In 1965, he received the Robert James Eidlitz Travel Fellowship from Cornell University. In his application for the fellowship Herdeg wrote he wished to travel to India to conduct research on Le Corbusier's Chandigarh. Presumably under the influence of B. V. Doshi, he instead devoted three months to an in-depth study of Hindu and Islamic architecture by travelling throughout northwestern India. He created architectural survey drawings of eight public buildings and complexes to explain and determine their formal and spatial structural principles (Example: Hoshang’s Mausoleum in Mandu. In 1967, with the support of Columbia University and the Rhode Island School of Design, this resulted in a traveling exhibition as well as a portfolio box set with 700 limited-edition copies. Under the title “Formal Structure in Indian Architecture,” this work was published as a book in 1990 by Rizzoli, New York.

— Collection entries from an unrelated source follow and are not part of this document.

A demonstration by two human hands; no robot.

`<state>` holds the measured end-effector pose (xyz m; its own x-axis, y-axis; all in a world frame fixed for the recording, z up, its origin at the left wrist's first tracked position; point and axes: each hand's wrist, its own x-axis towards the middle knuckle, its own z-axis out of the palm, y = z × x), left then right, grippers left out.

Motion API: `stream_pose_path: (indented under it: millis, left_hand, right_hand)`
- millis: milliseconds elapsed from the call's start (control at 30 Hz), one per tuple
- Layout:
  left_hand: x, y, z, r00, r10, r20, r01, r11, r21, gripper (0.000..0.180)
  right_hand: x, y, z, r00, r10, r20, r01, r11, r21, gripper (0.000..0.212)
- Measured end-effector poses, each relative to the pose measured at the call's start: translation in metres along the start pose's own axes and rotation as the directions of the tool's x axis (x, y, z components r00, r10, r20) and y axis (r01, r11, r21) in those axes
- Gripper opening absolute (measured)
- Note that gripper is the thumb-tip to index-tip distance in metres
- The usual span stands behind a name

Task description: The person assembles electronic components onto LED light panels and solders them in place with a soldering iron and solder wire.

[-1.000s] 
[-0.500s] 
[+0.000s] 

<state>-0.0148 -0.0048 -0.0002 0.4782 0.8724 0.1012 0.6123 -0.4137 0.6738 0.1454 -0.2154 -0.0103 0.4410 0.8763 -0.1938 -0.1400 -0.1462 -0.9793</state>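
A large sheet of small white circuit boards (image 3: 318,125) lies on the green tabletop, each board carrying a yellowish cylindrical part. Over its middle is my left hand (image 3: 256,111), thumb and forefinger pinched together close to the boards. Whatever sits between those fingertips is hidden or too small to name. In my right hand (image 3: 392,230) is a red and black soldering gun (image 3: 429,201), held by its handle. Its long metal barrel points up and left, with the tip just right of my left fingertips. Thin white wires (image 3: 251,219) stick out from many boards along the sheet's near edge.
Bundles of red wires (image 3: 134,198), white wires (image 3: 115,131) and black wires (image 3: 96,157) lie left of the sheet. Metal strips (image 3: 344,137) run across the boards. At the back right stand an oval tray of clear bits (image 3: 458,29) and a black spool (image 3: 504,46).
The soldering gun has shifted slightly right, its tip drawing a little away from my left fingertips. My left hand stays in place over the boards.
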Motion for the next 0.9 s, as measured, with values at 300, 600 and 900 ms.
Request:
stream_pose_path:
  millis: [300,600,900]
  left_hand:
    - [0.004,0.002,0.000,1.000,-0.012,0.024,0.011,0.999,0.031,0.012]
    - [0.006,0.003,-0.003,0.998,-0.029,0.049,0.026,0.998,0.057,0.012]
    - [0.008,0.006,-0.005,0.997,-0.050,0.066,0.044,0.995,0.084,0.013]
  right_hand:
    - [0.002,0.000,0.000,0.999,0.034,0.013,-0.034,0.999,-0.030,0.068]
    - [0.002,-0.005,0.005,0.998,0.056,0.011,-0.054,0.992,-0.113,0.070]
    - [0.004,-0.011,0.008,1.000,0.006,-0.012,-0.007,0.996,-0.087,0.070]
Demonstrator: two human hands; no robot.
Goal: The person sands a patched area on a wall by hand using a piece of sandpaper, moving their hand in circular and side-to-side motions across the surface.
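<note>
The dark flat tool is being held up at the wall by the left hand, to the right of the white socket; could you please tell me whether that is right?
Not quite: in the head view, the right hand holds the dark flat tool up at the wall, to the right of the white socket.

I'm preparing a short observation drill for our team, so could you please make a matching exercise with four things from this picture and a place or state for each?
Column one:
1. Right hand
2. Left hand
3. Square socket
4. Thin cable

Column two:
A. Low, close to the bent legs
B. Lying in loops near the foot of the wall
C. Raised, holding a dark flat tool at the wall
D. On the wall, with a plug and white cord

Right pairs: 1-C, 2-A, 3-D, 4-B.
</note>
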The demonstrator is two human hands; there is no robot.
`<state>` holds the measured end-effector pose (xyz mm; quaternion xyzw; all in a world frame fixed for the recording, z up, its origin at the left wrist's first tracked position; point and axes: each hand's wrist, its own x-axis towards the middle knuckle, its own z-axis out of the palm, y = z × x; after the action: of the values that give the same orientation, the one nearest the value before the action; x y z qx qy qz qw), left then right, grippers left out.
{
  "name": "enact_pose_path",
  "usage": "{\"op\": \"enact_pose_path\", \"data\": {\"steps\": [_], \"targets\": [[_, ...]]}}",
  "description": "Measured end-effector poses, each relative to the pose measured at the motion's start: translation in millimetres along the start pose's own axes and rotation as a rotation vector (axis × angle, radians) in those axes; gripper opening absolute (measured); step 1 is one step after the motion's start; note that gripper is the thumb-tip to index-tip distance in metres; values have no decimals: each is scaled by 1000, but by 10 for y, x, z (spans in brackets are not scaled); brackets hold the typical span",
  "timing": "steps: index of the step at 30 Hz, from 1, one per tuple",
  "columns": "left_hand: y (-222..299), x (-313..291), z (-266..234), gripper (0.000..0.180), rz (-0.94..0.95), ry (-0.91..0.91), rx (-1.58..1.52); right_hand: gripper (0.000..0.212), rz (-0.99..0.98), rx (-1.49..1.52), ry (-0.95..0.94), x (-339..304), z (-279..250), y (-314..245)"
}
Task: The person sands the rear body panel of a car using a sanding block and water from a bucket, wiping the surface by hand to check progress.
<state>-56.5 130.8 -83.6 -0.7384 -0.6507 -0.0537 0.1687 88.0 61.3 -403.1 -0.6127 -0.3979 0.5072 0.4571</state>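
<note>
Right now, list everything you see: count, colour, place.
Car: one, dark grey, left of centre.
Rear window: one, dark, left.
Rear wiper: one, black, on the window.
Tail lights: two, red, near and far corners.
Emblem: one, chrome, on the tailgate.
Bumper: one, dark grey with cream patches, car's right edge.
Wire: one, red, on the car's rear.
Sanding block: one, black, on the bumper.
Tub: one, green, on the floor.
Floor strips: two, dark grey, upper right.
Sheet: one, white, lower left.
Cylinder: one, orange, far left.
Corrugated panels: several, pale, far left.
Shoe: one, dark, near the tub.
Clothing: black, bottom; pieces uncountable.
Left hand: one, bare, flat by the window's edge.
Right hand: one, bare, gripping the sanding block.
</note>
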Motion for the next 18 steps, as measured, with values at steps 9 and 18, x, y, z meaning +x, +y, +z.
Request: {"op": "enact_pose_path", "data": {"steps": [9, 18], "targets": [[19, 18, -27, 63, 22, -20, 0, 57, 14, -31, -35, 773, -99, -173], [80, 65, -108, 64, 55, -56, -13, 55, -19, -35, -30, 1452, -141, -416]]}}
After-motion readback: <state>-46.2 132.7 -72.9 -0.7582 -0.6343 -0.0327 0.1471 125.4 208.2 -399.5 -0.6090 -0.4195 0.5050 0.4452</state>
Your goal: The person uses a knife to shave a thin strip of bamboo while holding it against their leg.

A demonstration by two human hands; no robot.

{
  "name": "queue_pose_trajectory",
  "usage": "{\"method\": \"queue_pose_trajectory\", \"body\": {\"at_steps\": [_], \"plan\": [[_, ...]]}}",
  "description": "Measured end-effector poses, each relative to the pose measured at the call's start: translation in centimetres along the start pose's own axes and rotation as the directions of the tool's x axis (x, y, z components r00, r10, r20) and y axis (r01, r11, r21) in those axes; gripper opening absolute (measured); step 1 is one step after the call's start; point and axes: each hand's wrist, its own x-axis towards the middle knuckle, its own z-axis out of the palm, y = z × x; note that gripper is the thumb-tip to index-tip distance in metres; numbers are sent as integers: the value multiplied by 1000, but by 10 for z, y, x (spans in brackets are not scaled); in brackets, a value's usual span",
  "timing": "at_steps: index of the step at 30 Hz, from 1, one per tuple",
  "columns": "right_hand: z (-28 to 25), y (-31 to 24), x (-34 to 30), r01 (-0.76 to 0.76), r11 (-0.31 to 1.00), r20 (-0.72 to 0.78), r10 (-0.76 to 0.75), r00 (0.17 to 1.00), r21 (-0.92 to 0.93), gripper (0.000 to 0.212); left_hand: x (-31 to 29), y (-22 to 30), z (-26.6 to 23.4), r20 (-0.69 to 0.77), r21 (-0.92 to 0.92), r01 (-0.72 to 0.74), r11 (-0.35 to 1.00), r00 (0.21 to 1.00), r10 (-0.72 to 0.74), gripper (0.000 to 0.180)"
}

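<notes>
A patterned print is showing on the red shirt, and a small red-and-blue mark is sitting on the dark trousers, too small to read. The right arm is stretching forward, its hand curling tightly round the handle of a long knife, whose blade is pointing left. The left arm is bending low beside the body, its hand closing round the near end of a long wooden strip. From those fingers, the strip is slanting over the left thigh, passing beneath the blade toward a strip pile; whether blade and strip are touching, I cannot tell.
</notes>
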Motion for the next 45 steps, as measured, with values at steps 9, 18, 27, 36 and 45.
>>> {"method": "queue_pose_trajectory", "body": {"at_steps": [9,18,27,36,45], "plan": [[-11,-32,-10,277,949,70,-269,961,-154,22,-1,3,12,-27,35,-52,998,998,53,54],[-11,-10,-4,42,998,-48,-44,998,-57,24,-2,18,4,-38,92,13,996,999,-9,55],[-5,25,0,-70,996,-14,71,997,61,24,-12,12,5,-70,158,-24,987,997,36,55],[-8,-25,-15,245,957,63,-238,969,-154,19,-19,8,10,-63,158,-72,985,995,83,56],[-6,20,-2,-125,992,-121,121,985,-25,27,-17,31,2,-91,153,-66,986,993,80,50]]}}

In 1966, Herdeg began working as a professor at the College of Architecture, Art and Planning at Cornell University. There, he experienced a period of unrest that culminated in a cross burning in front of the Wari dormitory, the subsequent occupation of Willard Straight Hall by members of the Afro-American Society in 1969 and the alleged arson at the Africana Studies and Research Center in 1970. That same year, he was admitted to the New York State bar as a licensed architect.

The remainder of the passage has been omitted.